ACTION ITEM
The reply must consist of the complete listing, reproduced exactly, with no images included.

····················

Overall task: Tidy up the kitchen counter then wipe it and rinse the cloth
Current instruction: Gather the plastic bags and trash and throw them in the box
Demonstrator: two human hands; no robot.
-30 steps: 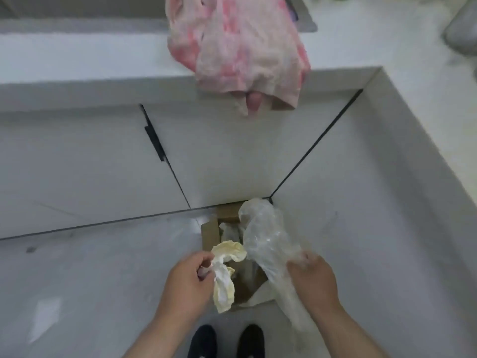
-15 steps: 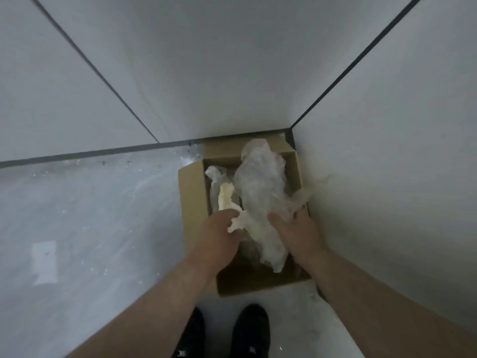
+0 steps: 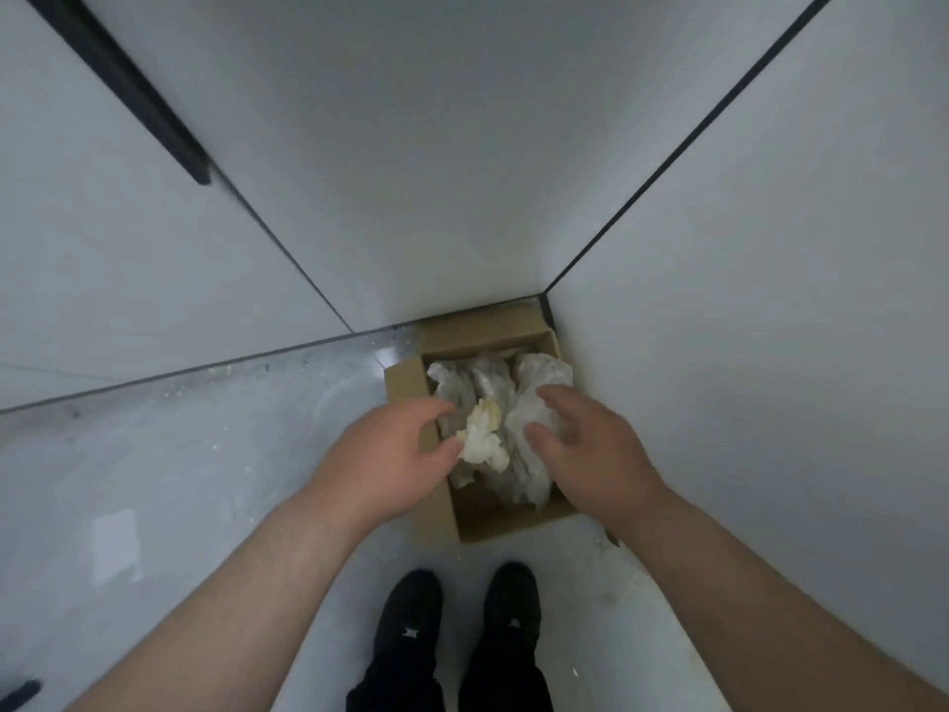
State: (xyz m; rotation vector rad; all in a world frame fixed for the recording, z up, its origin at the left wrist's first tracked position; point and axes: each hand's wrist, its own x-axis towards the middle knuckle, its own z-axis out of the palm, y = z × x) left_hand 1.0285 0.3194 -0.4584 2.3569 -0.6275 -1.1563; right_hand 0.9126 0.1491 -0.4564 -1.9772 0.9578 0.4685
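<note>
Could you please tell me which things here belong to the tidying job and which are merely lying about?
Part of the job: crumpled yellowish wad and clear plastic bag, both in the cardboard box; left hand and right hand, open above them.
Just there: black shoes, speckled floor, pale cabinet doors, black door handle.

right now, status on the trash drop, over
Left hand open, thumb beside yellowish crumpled paper wad. Right hand open over clear crumpled plastic bag. Both lie in brown cardboard box, nothing blocking.
</note>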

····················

YOUR SOLUTION
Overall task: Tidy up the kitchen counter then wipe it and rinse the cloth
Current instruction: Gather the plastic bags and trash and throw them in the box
Demonstrator: two human hands; no robot.
-30 steps: 
-15 steps: 
+0 steps: 
State: (xyz m; rotation vector rad; all in a world frame fixed for the recording, z up, its origin at the left wrist's first tracked position; point and axes: each hand's wrist, its own x-axis towards the middle knuckle, its own z-axis out of the palm, y = z × x) left_hand 1.0285 0.3194 -0.4584 2.3569 -0.6275 -1.1563; right_hand 0.9126 0.1491 -0.4564 -1.9772 0.9578 0.4685
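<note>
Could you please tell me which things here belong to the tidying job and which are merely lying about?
Part of the job: crumpled yellowish wad and clear plastic bag, both in the cardboard box; left hand and right hand, open above them.
Just there: black shoes, speckled floor, pale cabinet doors, black door handle.

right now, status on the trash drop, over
Left hand open, thumb beside yellowish crumpled paper wad. Right hand open over clear crumpled plastic bag. Both lie in brown cardboard box, nothing blocking.
</note>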

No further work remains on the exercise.